> _Your goal_
Exactly the lines below from the one with "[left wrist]" up to and including the one with "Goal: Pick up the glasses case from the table" make up the answer, with nothing else added.

(Items from a dataset)
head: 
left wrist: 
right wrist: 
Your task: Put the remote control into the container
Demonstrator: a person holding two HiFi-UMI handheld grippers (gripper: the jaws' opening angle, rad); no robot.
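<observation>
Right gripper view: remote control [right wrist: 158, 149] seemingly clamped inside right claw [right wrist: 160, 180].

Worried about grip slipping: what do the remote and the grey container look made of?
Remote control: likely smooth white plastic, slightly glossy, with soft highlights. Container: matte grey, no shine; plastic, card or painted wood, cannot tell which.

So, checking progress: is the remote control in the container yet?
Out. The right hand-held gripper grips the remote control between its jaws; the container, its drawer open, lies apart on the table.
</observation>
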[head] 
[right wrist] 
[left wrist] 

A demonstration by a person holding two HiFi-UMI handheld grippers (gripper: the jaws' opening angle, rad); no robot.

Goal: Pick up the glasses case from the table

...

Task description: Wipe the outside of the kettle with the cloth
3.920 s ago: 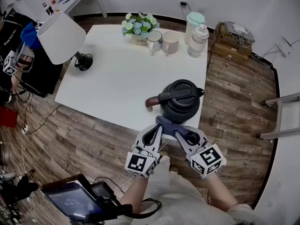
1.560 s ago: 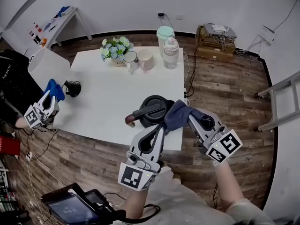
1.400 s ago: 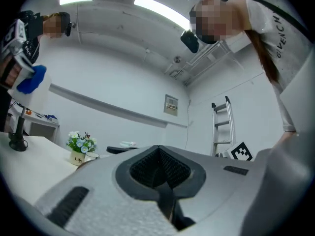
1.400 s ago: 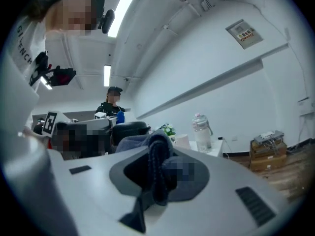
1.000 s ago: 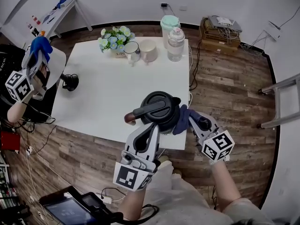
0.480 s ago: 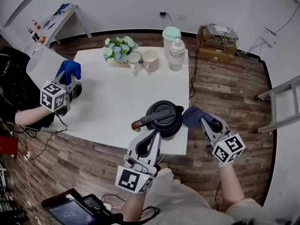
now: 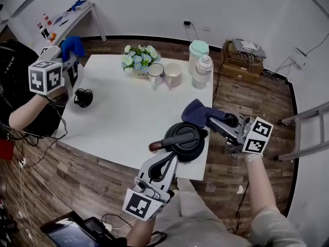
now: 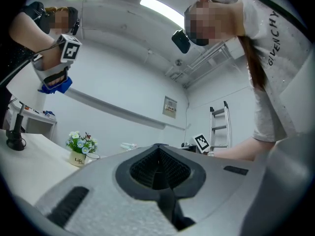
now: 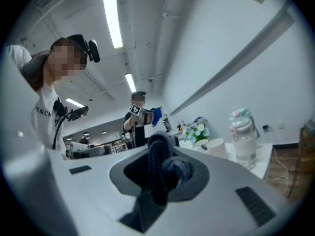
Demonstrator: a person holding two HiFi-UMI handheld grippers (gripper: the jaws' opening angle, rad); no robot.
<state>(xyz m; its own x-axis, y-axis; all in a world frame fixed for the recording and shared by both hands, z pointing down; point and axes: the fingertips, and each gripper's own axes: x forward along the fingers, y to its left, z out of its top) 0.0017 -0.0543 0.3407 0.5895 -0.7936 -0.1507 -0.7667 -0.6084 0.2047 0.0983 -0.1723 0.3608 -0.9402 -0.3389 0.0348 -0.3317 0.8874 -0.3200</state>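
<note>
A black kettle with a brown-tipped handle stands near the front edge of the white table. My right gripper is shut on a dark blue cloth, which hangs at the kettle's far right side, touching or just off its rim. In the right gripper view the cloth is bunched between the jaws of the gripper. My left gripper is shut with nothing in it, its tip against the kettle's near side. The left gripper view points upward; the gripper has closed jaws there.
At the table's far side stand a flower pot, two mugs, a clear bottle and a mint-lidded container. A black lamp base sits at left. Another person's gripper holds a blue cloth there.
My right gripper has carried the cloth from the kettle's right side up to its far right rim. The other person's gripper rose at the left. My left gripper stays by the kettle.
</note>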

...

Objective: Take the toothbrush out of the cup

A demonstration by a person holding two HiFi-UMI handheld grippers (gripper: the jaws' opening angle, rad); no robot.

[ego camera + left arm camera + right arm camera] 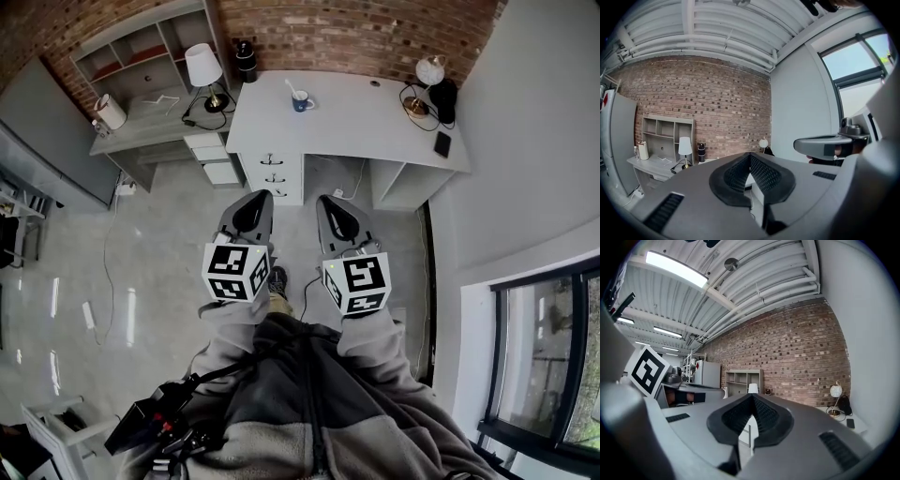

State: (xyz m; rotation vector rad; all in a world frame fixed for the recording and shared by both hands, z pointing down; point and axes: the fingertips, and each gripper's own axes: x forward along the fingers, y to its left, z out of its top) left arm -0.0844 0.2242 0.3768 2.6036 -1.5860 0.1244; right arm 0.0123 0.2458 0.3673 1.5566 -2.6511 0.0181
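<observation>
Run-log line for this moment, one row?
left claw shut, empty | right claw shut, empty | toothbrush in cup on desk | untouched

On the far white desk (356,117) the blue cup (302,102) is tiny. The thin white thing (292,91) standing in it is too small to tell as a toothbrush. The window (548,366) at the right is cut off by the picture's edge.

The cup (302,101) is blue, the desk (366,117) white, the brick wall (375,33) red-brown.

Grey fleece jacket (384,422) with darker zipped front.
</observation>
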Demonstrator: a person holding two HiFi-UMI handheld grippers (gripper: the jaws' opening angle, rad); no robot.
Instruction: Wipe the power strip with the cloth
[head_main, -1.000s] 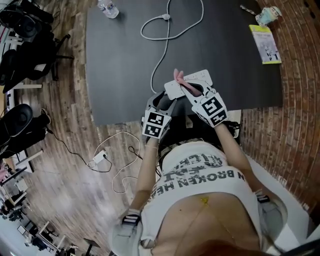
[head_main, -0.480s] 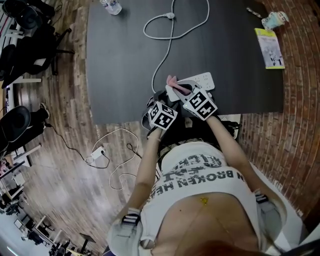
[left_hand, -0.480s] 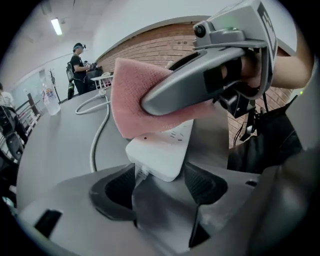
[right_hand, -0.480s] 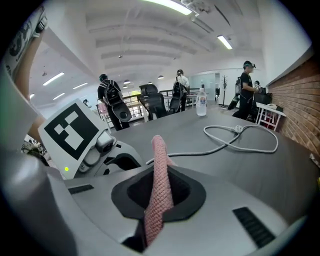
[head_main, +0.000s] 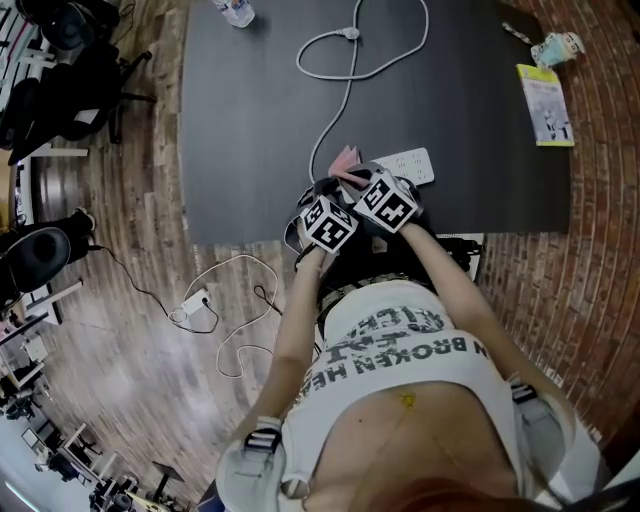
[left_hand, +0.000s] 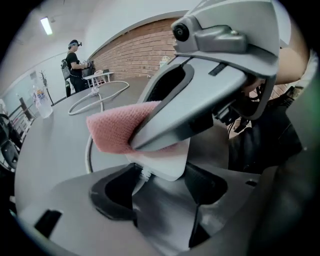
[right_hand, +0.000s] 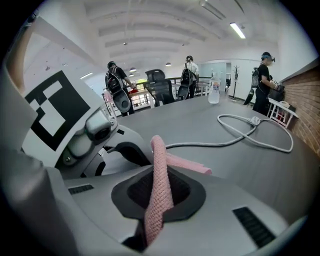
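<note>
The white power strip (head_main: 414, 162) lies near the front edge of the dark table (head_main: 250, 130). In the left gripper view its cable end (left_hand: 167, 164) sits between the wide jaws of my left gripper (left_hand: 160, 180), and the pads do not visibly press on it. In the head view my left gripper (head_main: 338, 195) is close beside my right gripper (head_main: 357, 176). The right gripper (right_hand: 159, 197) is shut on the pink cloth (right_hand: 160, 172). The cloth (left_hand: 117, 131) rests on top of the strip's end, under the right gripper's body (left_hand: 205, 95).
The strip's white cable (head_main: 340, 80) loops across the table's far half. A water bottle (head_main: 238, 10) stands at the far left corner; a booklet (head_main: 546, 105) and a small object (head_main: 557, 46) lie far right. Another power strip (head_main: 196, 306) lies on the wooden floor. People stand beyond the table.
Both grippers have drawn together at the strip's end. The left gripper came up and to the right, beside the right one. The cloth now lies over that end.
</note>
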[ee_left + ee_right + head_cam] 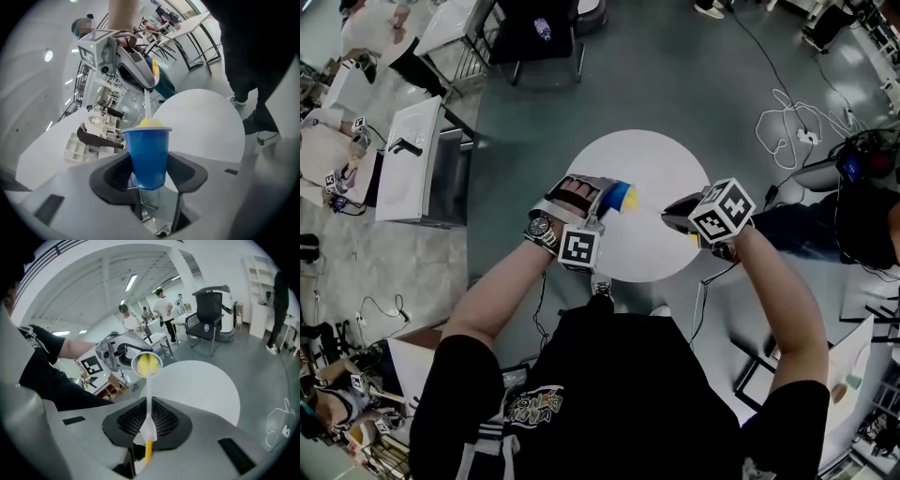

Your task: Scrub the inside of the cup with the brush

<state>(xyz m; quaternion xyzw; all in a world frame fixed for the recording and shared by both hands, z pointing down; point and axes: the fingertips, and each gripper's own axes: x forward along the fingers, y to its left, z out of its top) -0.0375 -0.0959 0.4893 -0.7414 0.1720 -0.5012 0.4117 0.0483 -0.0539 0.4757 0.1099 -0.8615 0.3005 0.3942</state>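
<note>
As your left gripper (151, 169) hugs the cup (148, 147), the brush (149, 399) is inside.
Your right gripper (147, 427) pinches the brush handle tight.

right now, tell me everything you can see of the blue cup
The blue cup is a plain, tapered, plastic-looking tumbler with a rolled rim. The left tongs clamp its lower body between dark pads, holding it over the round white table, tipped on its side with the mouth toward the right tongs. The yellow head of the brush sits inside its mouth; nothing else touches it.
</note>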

> _Written response_
[left wrist] 

A demonstration by a person holding two HiFi-UMI handheld grippers (gripper: the jaws' opening angle, rad); no robot.

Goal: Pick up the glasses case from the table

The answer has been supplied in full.